> [TASK DETAILS] Once the pictures are set aside, transcribe each line of the data exactly.
- - -
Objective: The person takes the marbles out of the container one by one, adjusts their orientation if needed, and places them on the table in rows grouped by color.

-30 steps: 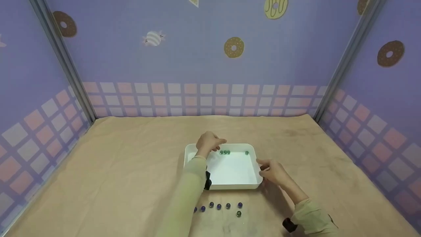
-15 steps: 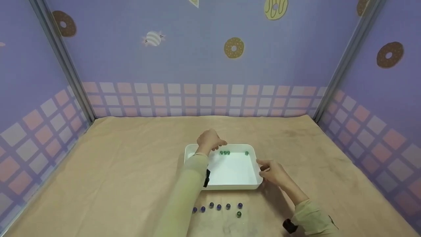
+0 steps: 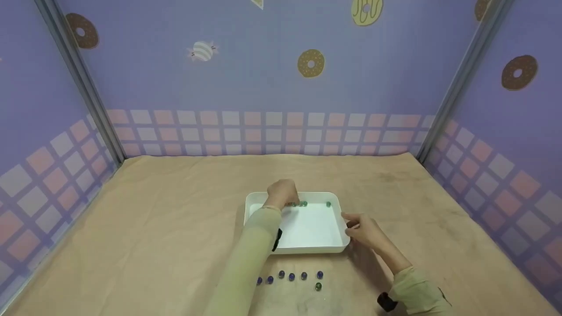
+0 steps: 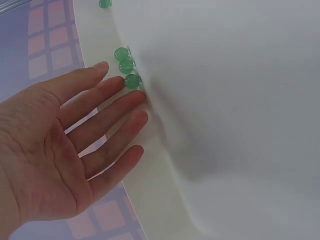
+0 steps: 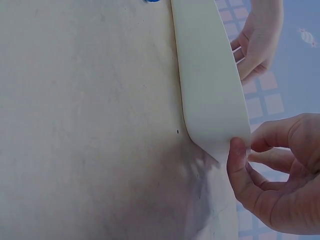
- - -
> [RESULT OF THE EXERCISE]
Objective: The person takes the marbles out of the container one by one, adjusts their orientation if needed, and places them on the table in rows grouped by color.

-30 steps: 
-15 steps: 
+0 steps: 
+0 steps: 
+0 steps: 

The given output is complete.